Alas, A Pwog - "You know what's really important? Fat kids."

Balk the Left - {Okay, how can I soft peddle this so my pwoggies don't spin out of control like last time?} "Here's a thread and another and another DONE! Controversy over! Now find something else to talk about."

Bibbidybobbidyboo - "OMG look at the wingnuts! How could anyone not vote democrat after seeing these tea party racists who are so racist and insane?"

Extweeeeeeeem! - "The TARP bailout was signed by teh Bush! I have proof! Our God-Emperor is holy and blameless and perfect in every way! All Hail the God-Emperor!"

Gesundheit - "Hahaha. That Gibbs - what a card. Hahaha. Ha."

Newspwoggers - "Hi. I haven't got the foggiest fucking clue about US foreign policy, military strategy or history in general. But, hey, I might get a chair at nutroots nation if spew coherent-sounding bibble-babble long enough!"

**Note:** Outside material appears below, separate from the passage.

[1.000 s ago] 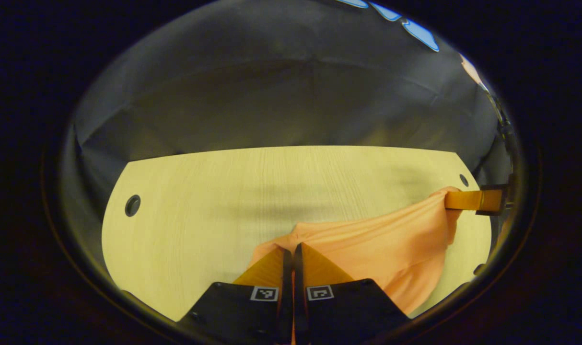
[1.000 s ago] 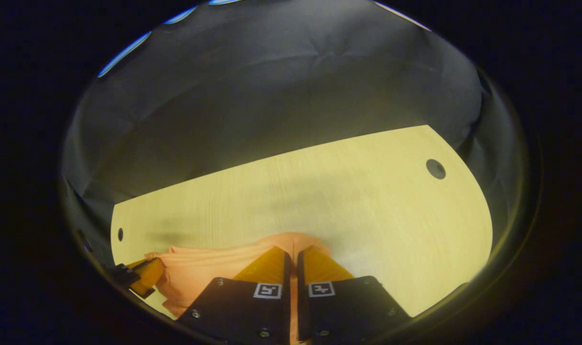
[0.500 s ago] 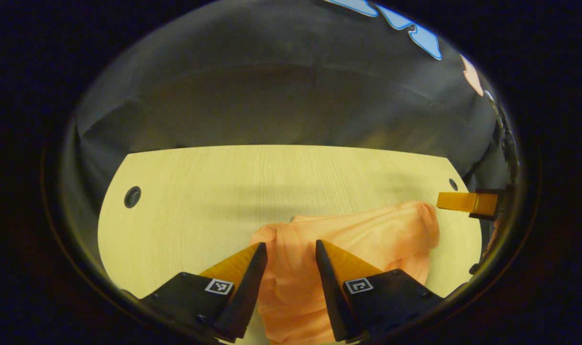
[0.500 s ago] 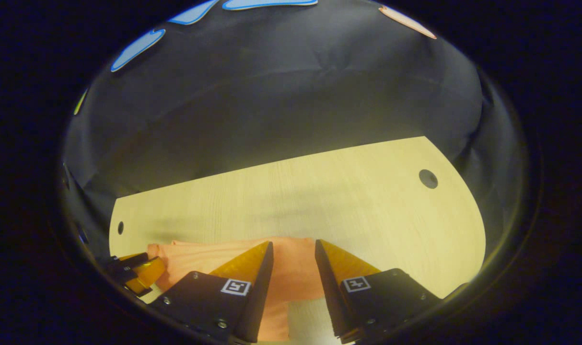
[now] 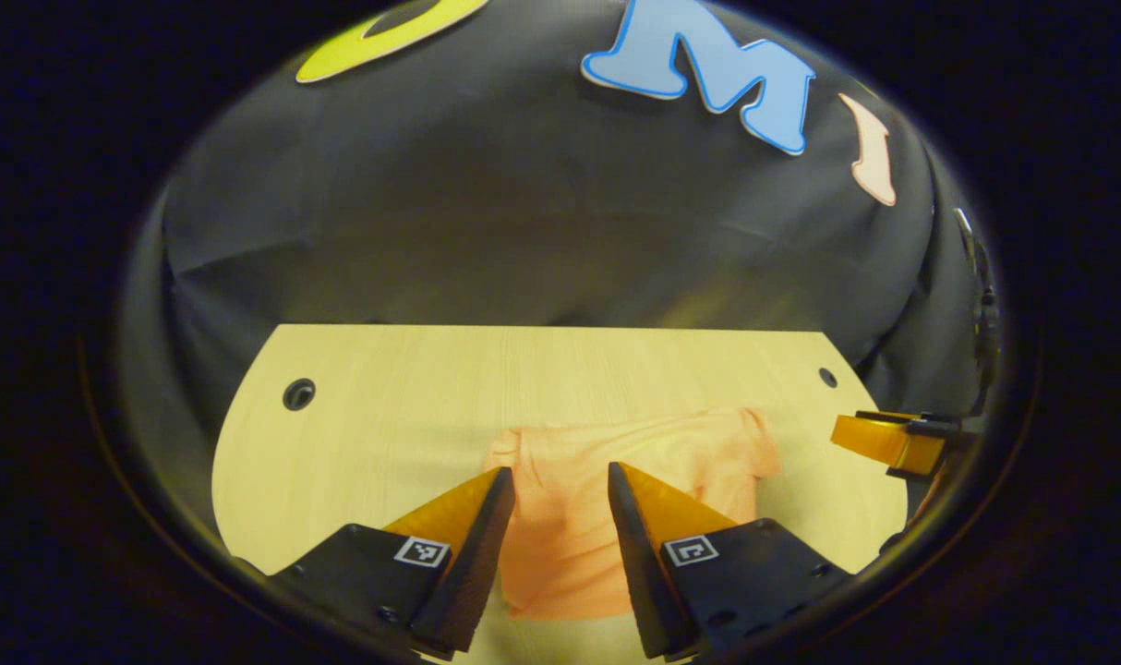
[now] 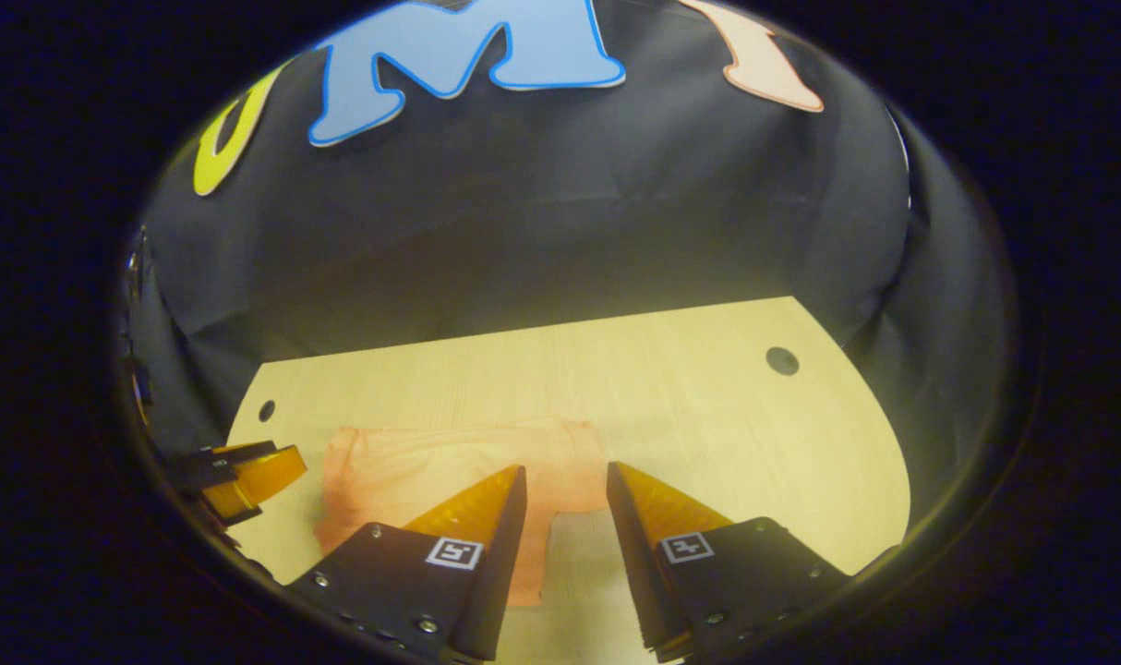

Obot Left - "Hey! Watch out! Doesn't the White House know we're SWING VOTERS? We might not vote Democrat next time, ya know! And now I'm going to ignore thirty years of history and present my proof. Exit polls! Haha! My logic is infallible!"

Pwogman! - "I know just how Gibbs feels. Damn those progressives who don't listen to me and think the way I tell them to! Damn them!"

Shakes the Democrat - "Teh Outrage! Worship me, shakies! (And remember, I'll banish anyone who disagrees with me!)"

Shakes' Comments Section - "We worship you! We worship you!"

Grampa Institution - "Zzzzzzzzzzzzzzzzzzzzz..."

Lamey - "My taxes pay your salary, Gibbs! So watch out! Oh, and, uh, Fuck You! Yeah, that's it! Boy am I edgy!"

Panderdome - "I'm not a hippie, and I'll always support the Democratic Party of America no matter what they do, but I'm still offended. But the point is, my taxes pays Gibbs salary! How dare he!"
Extreme Liberal (actual photo)

Update: Correctly assuming that her pwoggie bloggie followers aren't much different from her dog, and thus won't get excited if she doesn't get excited, Diggy emerges from her gated community to pronounce: "Eh. No big deal.")

Son of Update: Making up for lost time, rising pwog-dog star Extreeeeeeeeem Wibberal twirls with delight, his little tail wagging like a metronome on overdrive, straining at the leash to personally lick Bobby Gibbs boots. Three posts and counting! ("Fuckington Post?" Really?)

Update 3 - in 3D!: And the prize for the most nauseating Obot apologia goes to cringing democrat toady Mike Lux at Obot Left for bragging about his work on reconciling pwoggies and union dupes to the wonders of NAFTA. (Hey, fuckhead, I've got 2 million landless Mexican farmers who'd like to have a word with you, you fucking shithead.)